The little omega could have done so much better than us for her first heat. We tried, but the haze and rut took over, and we lost ourselves to her.

“I’m almost done here, and then we can wipe her down and lay some blankets on the couch. I’ll replace whatever your sister wants,” Jed says, sighing as he finishes up.

The sutures are careful and small. She actually may not scar too badly. I’m surprised he cares, unless…
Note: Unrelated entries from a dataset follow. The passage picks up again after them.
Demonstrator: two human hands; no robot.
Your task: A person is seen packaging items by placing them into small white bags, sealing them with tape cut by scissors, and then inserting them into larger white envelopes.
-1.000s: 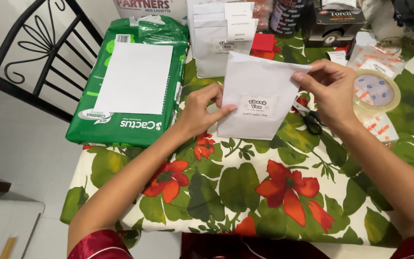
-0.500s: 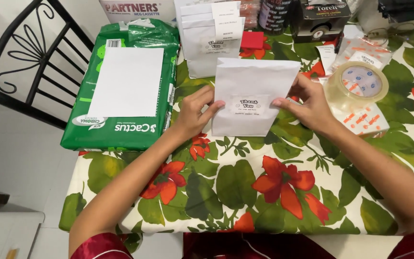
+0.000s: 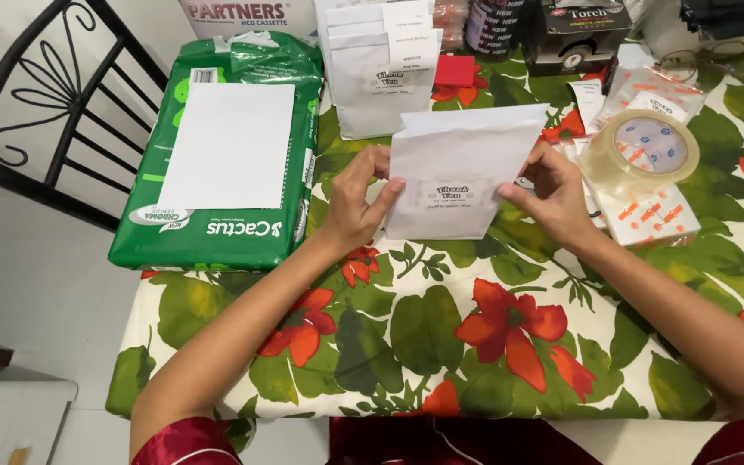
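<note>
A white paper bag [image 3: 460, 164] with a small printed label on its front lies on the flowered tablecloth [image 3: 441, 344], mouth pointing away from me. My left hand [image 3: 356, 200] pinches the bag's left edge. My right hand [image 3: 551, 191] grips its right edge near the label. Both forearms reach in from the bottom of the view.
A stack of similar labelled white bags [image 3: 385, 65] leans at the back. A green plastic pack [image 3: 226, 146] with a white sheet on top lies left. A clear tape roll [image 3: 643, 151] sits right on small packets. Boxes and a can line the far edge. A black metal chair [image 3: 36, 120] stands left.
The bag was held tilted up off the table; both hands have lowered it flat and straightened it, with the label facing me.
</note>
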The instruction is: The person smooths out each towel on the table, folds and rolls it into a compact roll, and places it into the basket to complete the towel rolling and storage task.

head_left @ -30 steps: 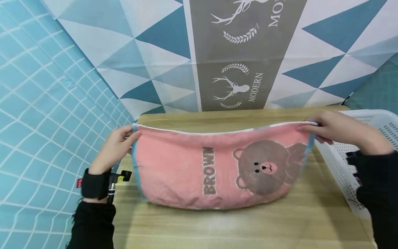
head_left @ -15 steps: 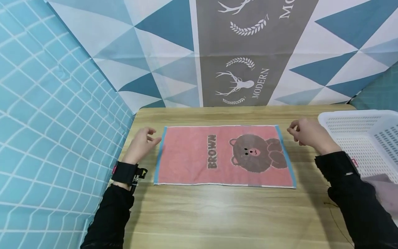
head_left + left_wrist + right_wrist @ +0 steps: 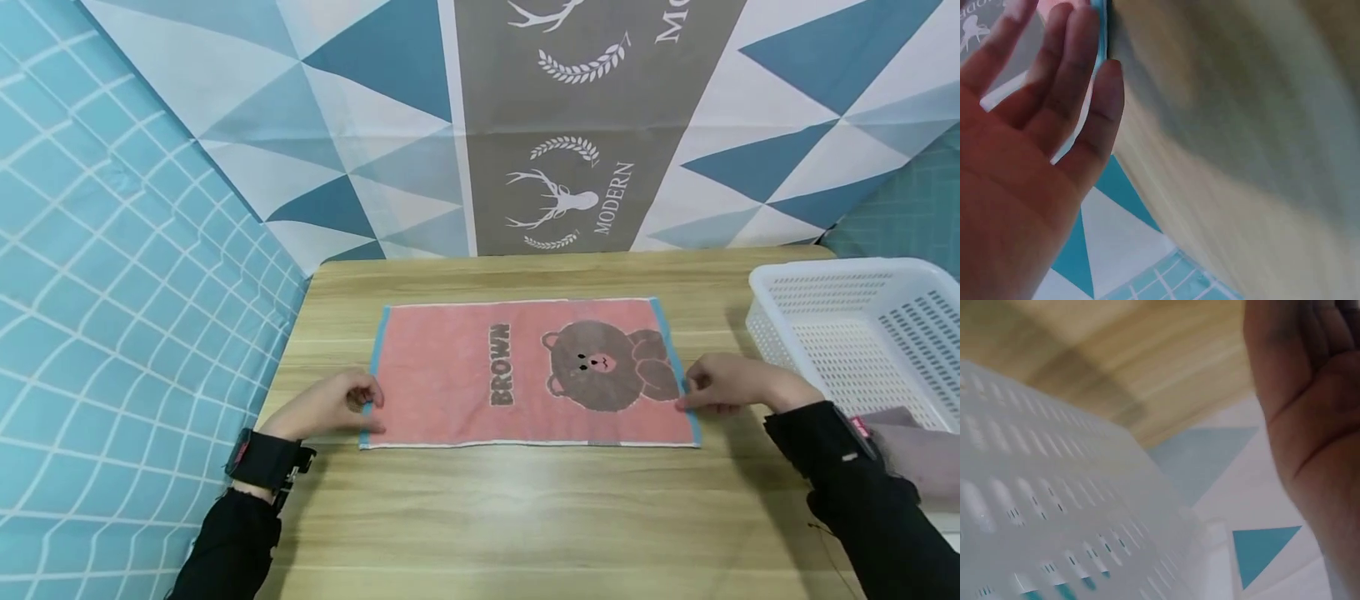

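A pink towel [image 3: 442,375] with blue side borders, the word BROWN and a brown bear lies flat on the wooden table. At its left border is my left hand [image 3: 330,406], thumb and fingers spread apart over the edge. Those fingers look fairly straight in the left wrist view, where only a bit of the towel's border shows. My right hand [image 3: 731,383] is at the right border, its thumb tip on or just over the edge and its fingers loosely bent. The right wrist view shows part of the palm, with the fingertips out of sight.
A white perforated plastic basket [image 3: 817,325] stands right of the towel, close to my right forearm. A greyish-mauve cloth [image 3: 918,458] lies in it, partly behind the sleeve. Patterned cloth [image 3: 375,125] hangs behind the wooden table [image 3: 510,525].
The towel, earlier held up by both hands at its upper corners, was laid flat and released. Both hands then came nearer the body, to the lower part of its side borders.
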Demonstrator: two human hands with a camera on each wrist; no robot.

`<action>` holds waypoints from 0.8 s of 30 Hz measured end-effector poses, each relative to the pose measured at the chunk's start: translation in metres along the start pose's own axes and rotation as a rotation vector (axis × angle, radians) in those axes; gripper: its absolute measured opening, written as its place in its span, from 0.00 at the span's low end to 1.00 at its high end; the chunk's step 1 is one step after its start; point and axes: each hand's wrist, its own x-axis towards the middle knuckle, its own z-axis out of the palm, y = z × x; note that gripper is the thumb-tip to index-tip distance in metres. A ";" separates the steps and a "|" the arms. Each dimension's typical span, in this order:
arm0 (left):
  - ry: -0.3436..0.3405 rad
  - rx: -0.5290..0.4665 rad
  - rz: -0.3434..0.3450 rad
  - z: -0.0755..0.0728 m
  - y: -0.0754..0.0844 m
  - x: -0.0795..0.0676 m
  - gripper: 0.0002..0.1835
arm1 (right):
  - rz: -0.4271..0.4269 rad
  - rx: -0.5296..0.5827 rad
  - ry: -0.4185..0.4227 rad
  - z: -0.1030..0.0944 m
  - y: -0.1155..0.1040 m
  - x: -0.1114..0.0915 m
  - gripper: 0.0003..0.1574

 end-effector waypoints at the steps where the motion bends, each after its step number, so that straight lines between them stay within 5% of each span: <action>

Nope, I’m not thinking about that right now.

“She’s going to need pain meds,” I grunt. “I keep feeling everything she’s experiencing. Will it be the same if she’s on medication?”

“It doesn’t affect Zela’s mates when she takes something for her migraines,” Morris reports. “You’re actually more entwined than most bonded people. I have no idea why.”

“Wonderful,” I sigh.

Jed and Morris carefully move her, getting rid of her cut off clothes in favor of my long-sleeved shirt. A part of me beats my chest, happy to be closer to her through my scent. I don’t deserve to have this connection, but I’ll hold on tightly to it.

Watching them transfer the little omega to the couch after Kane covers it with a clean, soft blanket, I breathe a little deeper as the pain and fear is cut off once the IV is set up and the pain medication drips along with the saline. Turning, I wash my hands, belatedly realizing that I don’t remember where my weapon is.

Drying my hands, I begin to check my body, finding it safely tucked into the holster at the base of my spine. It should have been there the entire time. I know better than to run on uneven surfaces with my gun pointed at someone. Stupid.

“Do you still feel her?” Morris asks, pulling my gaze toward him. At the sharp shake of my head, he relaxed slightly. “Good.”

Adira is on her stomach to keep from laying on the tender skin of her back, and pillows are propping her arm up for the IV on a chair. It’s not the worst makeshift hospital area we’ve ever created.